Each entry should be repeated exactly. Its pictures should not be.

• [MATERIAL SUPPLIED]:
[Start of Attachment]

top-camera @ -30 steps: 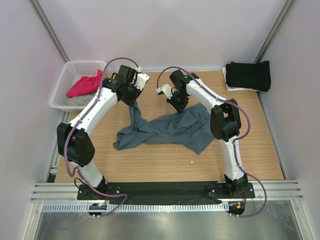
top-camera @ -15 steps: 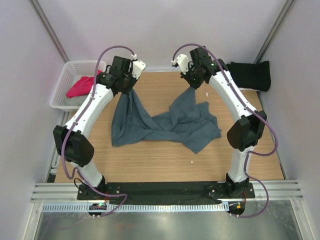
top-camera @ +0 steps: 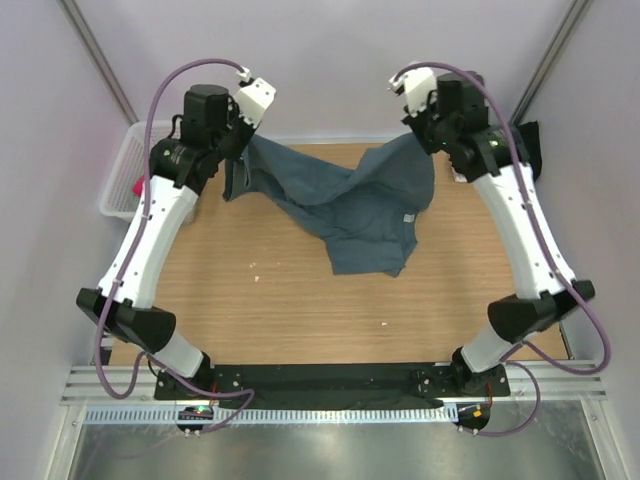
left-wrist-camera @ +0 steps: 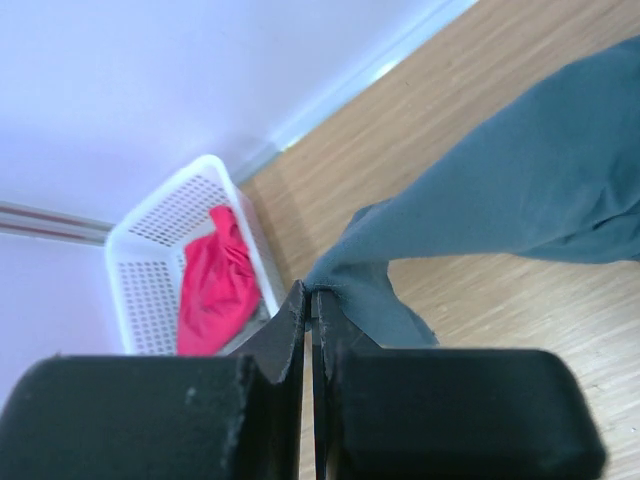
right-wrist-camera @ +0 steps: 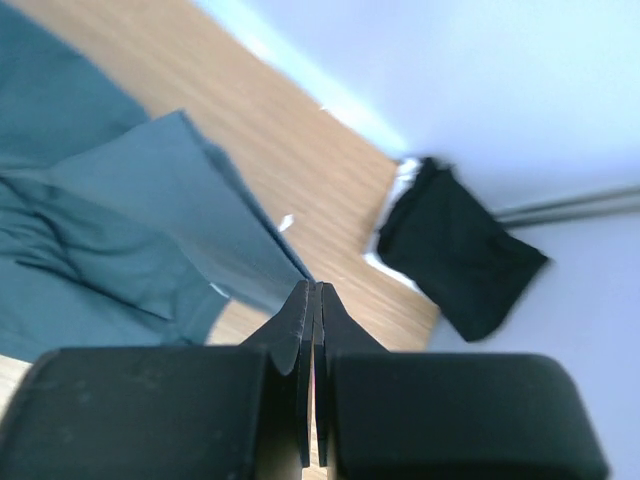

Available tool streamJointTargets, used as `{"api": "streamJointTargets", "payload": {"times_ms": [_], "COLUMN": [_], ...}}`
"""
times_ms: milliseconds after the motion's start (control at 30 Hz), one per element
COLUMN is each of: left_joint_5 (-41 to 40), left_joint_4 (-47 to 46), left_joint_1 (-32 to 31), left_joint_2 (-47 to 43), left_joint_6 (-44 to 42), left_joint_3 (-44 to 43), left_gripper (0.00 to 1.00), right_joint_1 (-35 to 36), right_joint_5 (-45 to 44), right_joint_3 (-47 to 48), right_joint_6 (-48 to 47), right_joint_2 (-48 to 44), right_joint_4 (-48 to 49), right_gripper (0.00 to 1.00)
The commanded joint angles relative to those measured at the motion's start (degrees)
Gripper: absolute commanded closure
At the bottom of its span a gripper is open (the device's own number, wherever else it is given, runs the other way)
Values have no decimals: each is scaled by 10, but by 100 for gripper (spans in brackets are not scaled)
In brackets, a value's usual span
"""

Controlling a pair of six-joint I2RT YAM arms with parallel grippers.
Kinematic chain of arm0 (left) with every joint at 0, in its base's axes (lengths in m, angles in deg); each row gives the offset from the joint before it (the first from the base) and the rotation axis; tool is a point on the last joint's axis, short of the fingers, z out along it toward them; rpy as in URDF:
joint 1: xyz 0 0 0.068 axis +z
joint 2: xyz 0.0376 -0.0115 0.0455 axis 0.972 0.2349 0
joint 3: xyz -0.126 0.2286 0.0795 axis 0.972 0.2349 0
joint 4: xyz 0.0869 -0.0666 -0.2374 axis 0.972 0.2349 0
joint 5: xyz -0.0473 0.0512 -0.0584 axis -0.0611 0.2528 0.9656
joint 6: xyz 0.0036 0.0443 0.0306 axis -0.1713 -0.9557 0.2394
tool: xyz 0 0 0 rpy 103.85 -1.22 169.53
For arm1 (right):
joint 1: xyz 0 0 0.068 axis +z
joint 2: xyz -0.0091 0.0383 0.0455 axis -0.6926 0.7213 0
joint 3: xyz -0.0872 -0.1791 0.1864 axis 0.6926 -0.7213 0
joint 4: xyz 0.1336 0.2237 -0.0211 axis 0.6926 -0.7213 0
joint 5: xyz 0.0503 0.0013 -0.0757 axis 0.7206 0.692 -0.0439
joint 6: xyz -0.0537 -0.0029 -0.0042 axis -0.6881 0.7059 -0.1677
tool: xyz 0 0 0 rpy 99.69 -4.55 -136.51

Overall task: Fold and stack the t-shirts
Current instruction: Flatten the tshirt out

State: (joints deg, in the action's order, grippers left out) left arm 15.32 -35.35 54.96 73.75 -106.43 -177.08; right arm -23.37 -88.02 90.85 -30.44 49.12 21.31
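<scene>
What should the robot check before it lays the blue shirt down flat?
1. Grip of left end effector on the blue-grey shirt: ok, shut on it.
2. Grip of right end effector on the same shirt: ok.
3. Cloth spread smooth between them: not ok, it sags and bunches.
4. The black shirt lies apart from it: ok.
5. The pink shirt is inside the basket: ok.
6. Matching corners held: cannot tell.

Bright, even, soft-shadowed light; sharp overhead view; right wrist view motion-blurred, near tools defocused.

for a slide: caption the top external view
Left gripper and right gripper hold the slate blue-grey cloth t-shirt over the wooden table.
</scene>
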Motion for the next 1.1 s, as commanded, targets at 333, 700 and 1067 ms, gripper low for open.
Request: {"api": "streamJointTargets", "payload": {"times_ms": [333, 700, 1067], "left_joint_5": [51, 114, 124], "left_joint_4": [5, 91, 9], "left_joint_1": [-3, -9, -10], "left_joint_2": [-151, -246, -193], "left_joint_6": [26, 33, 4], "left_joint_3": [-10, 98, 340], "left_gripper": [100, 100, 100], "right_joint_1": [-83, -97, -97], "right_joint_5": [-35, 11, 69], "right_joint_3": [-2, -80, -205], "right_joint_6": [31, 26, 42], "right_joint_2": [-242, -366, -241], "right_joint_4": [12, -4, 28], "right_gripper": [99, 99, 99]}}
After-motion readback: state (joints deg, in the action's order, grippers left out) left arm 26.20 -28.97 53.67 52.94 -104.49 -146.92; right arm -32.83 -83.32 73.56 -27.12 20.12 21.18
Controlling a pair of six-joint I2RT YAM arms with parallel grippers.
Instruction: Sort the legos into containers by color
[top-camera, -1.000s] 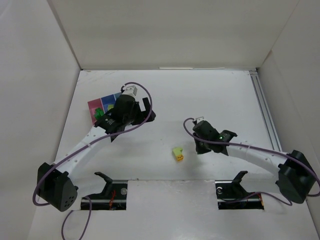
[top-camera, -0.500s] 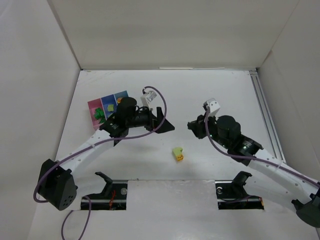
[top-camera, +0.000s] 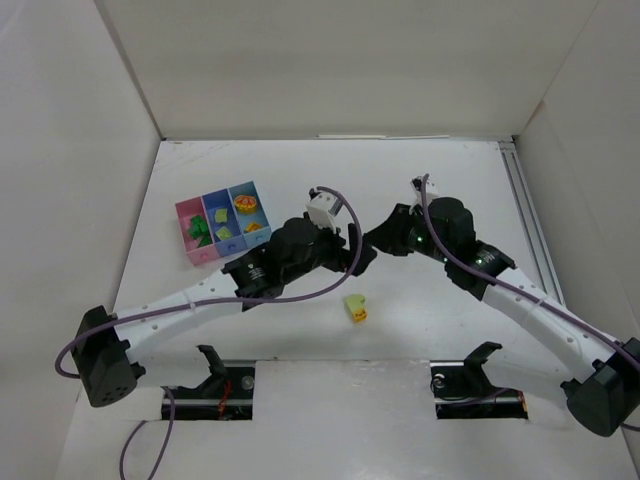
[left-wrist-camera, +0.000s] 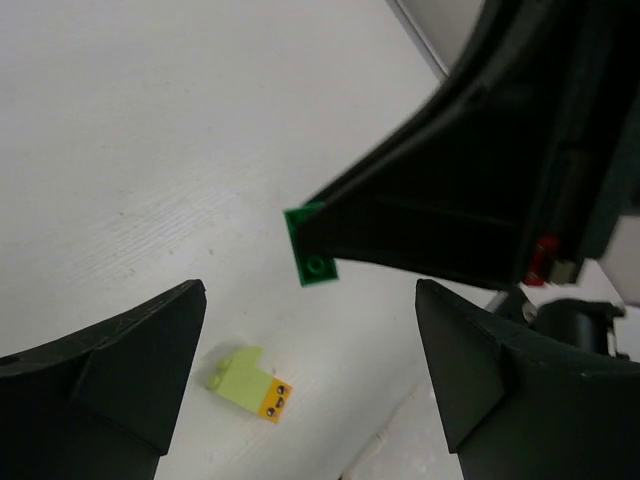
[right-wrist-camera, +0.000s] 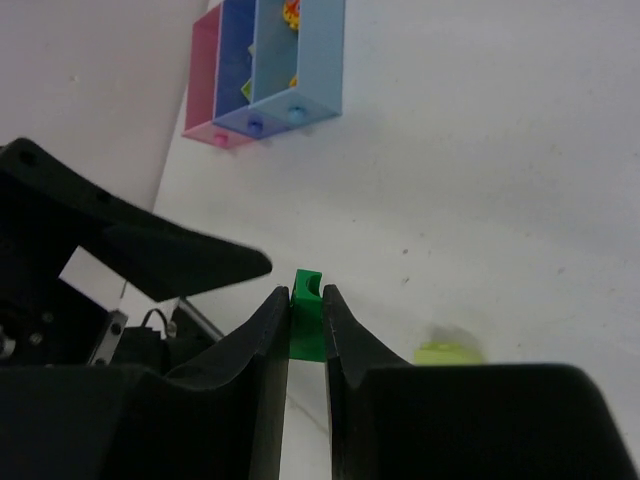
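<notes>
Dark green brick held mid-air, handoff prob. next

A small dark green plastic lego brick (right-wrist-camera: 306, 335) is clamped btw the right gripper (right-wrist-camera: 306, 300) tips above the white counter (top-camera: 300, 180), facing the left gripper (left-wrist-camera: 310, 300), whose jaws are spread wide. It's judged light, stiff and slick, best pinched on its flat sides. The pink-and-blue row of plastic boxes (right-wrist-camera: 298, 75) sits well apart.

Our right gripper (right-wrist-camera: 306, 302) fills the bottom of the frame, its two black fingers (right-wrist-camera: 250, 370) pinched on a dark green brick (right-wrist-camera: 306, 338) whose top pokes out above the tips. From the left edge the other arm's finger (right-wrist-camera: 170, 250) points toward centre, its tip near the brick but apart. At the top, left of centre, we see the containers (right-wrist-camera: 300, 100), one pink and two blue, joined, on the white table (right-wrist-camera: 480, 150). A blurred pale green brick (right-wrist-camera: 448, 351) lies lower right.
</notes>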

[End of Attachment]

• [SOLUTION]:
top-camera @ -30 steps: 
top-camera @ -15 steps: 
top-camera @ +0 steps: 
left-wrist-camera @ +0 steps: 
right-wrist-camera @ +0 steps: 

Available tool streamJointTargets, used as `{"api": "streamJointTargets", "payload": {"times_ms": [_], "COLUMN": [_], ...}}`
"""
times_ms: milliseconds after the motion's start (control at 30 Hz), one per element
COLUMN is each of: left_joint_5 (-41 to 40), left_joint_4 (-47 to 46), left_joint_1 (-32 to 31), left_joint_2 (-47 to 43), left_joint_6 (-44 to 42), left_joint_3 (-44 to 43), left_gripper (0.00 to 1.00), right_joint_1 (-35 to 36), right_joint_5 (-45 to 44), right_joint_3 (-47 to 48), right_joint_6 (-48 to 47), right_joint_2 (-48 to 44), right_joint_4 (-48 to 49), right_gripper (0.00 to 1.00)
The commanded joint angles relative to those measured at the motion's start (degrees)
Gripper: absolute commanded closure
At the bottom of its span a gripper is open (the device's own number, wherever else it is given, runs the other way)
Values have no decimals: each is scaled by 10, but by 100 for gripper (spans in brackets are not scaled)
In brackets, a value's usual span
"""

Controlling a pair of six-joint I2RT YAM arms with parallel grippers.
Kinematic chain of arm0 (left) with every joint at 0, in its base's axes (lengths in m, angles in deg); each row gives the offset from the joint before it (the first from the base) and the rotation axis; tool is a point on the last joint's axis, short of the fingers, z out along it toward them; rpy as in URDF:
joint 1: xyz 0 0 0.068 axis +z
joint 2: xyz 0.0376 -0.0115 0.0455 axis 0.972 0.2349 0
joint 3: xyz -0.126 0.2286 0.0795 axis 0.972 0.2349 0
joint 4: xyz 0.0869 -0.0666 -0.2374 axis 0.972 0.2349 0
joint 5: xyz -0.0473 0.0512 -0.0584 axis -0.0611 0.2528 0.9656
joint 6: xyz 0.0036 0.0443 0.0306 axis -0.1713 -0.9557 0.2394
tool: xyz 0 0 0 rpy 103.85 -1.22 169.53
For arm1 (right):
joint 1: xyz 0 0 0.068 axis +z
joint 2: xyz -0.0091 0.0383 0.0455 axis -0.6926 0.7213 0
joint 3: xyz -0.0872 -0.1791 0.1864 axis 0.6926 -0.7213 0
joint 4: xyz 0.1336 0.2237 -0.0211 axis 0.6926 -0.7213 0
joint 5: xyz 0.0503 0.0013 -0.0757 axis 0.7206 0.692 -0.0439
joint 6: xyz -0.0537 -0.0029 -0.0042 axis -0.6881 0.7059 -0.1677
tool: xyz 0 0 0 rpy 99.69 -4.55 -136.51

Overall task: Fold and stack the t-shirts
Current instruction: Flatten the tshirt out

State: (joints deg, in the action's order, grippers left out) left arm 15.32 -35.35 54.96 73.75 -106.43 -177.08; right arm -23.37 -88.02 90.85 -30.44 49.12 21.31
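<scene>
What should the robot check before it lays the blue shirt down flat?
1. Grip of left end effector on the blue-grey shirt: ok, shut on it.
2. Grip of right end effector on the same shirt: ok.
3. Cloth spread smooth between them: not ok, it sags and bunches.
4. The black shirt lies apart from it: ok.
5. The pink shirt is inside the basket: ok.
6. Matching corners held: cannot tell.

Bright, even, soft-shadowed light; sharp overhead view; right wrist view motion-blurred, near tools defocused.

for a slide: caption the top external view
Left gripper and right gripper hold the slate blue-grey cloth t-shirt over the wooden table.
</scene>
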Motion for the next 1.1 s, as commanded, targets at 333, 700 and 1067 ms, gripper low for open.
Request: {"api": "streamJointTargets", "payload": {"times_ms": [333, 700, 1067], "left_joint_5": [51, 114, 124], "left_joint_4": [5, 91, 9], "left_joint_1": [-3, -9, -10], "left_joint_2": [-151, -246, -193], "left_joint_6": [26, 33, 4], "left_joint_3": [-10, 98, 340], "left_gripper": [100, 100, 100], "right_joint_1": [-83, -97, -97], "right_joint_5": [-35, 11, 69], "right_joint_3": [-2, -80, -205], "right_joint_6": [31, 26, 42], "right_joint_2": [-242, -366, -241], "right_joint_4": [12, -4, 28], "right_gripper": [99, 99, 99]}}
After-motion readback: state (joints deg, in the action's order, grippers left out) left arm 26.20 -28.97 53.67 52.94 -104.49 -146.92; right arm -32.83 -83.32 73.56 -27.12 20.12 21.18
Controlling a pair of six-joint I2RT YAM arms with parallel grippers.
Instruction: Sort the legos into containers by color
[top-camera, -1.000s] 
[top-camera, -0.500s] 
[top-camera, +0.000s] 
[left-wrist-camera, +0.000s] 
[right-wrist-camera, +0.000s] 
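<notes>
Dark green brick held mid-air, handoff prob. next

A small dark green plastic lego brick (right-wrist-camera: 306, 335) is clamped btw the right gripper (right-wrist-camera: 306, 300) tips above the white counter (top-camera: 300, 180), facing the left gripper (left-wrist-camera: 310, 300), whose jaws are spread wide. It's judged light, stiff and slick, best pinched on its flat sides. The pink-and-blue row of plastic boxes (right-wrist-camera: 298, 75) sits well apart.

Our right gripper (right-wrist-camera: 306, 302) fills the bottom of the frame, its two black fingers (right-wrist-camera: 250, 370) pinched on a dark green brick (right-wrist-camera: 306, 338) whose top pokes out above the tips. From the left edge the other arm's finger (right-wrist-camera: 170, 250) points toward centre, its tip near the brick but apart. At the top, left of centre, we see the containers (right-wrist-camera: 300, 100), one pink and two blue, joined, on the white table (right-wrist-camera: 480, 150). A blurred pale green brick (right-wrist-camera: 448, 351) lies lower right.
</notes>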

The complete answer has been given.